The same could be said of the inflexible system applied by Craig Callahan to the management of the Icon Group of Mutual Funds, which he co-founded in 1996 and continues to oversee as president and chief investment officer. In a world where investors seem to have totally tuned out such fundamentals as price, earnings, and betas, Callahan's system never wavers. He doesn't read the many promotional reports that are sent to his Denver office by public relations officers. He doesn't listen to what stock analysts have to say about a company's future prospects. And he never, ever visits the headquarters of a company. "There's no need to," the 50-year-old Callahan says dryly. "There isn't anything that's there that could possibly help my fund's decision-making process."

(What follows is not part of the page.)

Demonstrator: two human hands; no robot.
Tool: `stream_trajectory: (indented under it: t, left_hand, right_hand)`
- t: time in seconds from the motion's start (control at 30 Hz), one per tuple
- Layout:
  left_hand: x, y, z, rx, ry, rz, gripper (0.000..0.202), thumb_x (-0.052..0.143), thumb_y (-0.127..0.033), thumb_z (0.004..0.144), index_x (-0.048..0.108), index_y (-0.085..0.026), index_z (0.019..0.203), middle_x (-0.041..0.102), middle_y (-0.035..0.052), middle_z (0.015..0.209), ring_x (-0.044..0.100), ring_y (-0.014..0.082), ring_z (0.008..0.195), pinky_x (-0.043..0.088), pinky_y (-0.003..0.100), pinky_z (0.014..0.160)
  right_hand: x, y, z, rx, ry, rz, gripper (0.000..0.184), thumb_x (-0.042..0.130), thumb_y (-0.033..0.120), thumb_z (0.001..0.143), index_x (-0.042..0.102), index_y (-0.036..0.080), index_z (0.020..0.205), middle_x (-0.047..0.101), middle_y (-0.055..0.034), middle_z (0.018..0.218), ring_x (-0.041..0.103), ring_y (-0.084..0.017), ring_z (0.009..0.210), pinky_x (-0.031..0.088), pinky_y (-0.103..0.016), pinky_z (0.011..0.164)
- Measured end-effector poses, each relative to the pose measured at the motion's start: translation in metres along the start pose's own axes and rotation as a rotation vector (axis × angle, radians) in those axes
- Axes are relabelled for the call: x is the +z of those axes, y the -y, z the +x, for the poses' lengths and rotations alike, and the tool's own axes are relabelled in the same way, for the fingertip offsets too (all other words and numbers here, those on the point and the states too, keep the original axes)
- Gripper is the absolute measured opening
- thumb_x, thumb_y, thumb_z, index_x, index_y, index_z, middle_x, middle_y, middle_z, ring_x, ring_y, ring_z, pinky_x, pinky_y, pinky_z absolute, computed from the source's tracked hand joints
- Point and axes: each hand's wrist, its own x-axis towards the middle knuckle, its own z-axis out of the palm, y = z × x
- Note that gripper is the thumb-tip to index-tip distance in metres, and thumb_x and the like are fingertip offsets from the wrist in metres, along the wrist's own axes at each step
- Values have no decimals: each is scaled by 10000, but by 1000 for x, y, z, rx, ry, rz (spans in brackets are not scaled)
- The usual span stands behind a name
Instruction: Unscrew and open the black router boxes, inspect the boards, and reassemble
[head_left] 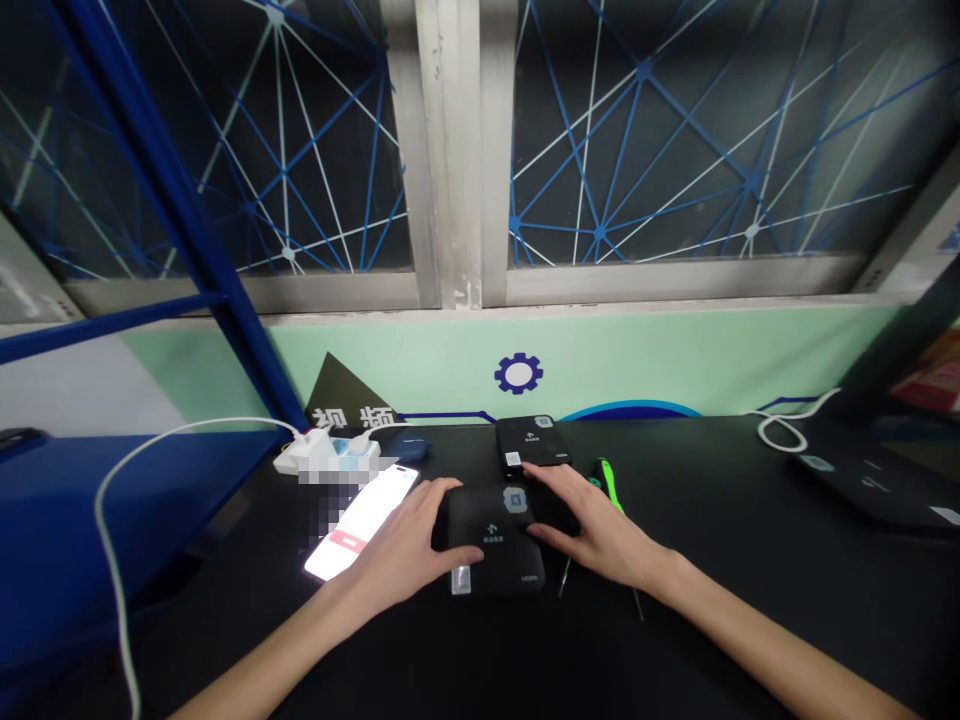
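A flat black set-top box (491,555) lies on the table between my hands, with a sticker at its far right corner and HDMI printed near its front edge. My left hand (409,540) grips its left side, thumb on the top face and fingers at the far left corner. At its right edge rests the thumb of my right hand (589,520). The fingers of that hand are apart, the index reaching to the front edge of a second black set-top box (532,438) behind. A green-handled screwdriver (609,483) lies partly hidden under my right hand, thin metal shafts showing below it.
Left of my left hand lies a lit phone (367,520), partly pixelated. Behind it sit a white power strip (360,455) with plugs and a white cable (112,540). Another black box (877,490) and a looped white cable (784,435) are at the right. A blue metal frame (187,240) stands at left.
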Motion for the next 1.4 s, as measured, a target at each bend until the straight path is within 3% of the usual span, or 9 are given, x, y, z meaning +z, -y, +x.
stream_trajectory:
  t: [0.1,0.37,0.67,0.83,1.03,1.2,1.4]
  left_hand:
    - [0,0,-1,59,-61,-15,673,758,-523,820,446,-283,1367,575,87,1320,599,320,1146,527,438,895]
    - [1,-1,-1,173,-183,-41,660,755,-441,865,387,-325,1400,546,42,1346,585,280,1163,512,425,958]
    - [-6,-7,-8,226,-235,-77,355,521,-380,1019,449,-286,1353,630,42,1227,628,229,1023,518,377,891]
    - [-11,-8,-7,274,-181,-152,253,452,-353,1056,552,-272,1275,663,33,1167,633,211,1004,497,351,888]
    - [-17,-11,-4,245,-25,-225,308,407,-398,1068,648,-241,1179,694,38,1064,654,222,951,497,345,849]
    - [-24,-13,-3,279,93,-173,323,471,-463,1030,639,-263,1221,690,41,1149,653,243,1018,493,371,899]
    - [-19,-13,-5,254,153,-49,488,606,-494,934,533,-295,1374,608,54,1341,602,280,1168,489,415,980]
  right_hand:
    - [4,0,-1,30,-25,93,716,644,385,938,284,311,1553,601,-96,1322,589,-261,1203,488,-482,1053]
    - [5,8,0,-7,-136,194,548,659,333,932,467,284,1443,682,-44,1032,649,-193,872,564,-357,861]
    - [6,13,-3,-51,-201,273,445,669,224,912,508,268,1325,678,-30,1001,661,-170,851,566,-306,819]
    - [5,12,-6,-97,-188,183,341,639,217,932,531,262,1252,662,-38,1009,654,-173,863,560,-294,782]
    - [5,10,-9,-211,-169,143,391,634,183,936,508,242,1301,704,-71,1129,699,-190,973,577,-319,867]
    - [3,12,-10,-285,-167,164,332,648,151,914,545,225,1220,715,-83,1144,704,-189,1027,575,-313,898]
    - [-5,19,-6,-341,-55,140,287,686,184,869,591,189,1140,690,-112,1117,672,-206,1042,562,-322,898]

Yes, the man is a rock. This is especially the case when it comes to the world of technology and the Icon Information Technology Fund (ICTEX). Callahan isn't swayed by the latest world-changing developments in broadband access, optical networking, or pump lasers. What turns him on is hard-earned numbers that he can sink his teeth into. There is one other likeness he shares with Smith: the roaring success his system has spawned. Smith rode his system to two NCAA championships and more victories than any other Division I men's basketball coach in the history of the sport. Icon Technology has racked up an impressive annualized average return of 35.86% over the past three years as of February 28,2001, and was able to post an outstanding 14.08% return in 2000 despite the Nasdaq's loss of close to 3,000 points. "I think we've been doing pretty good so far, don't you?" Callahan asks.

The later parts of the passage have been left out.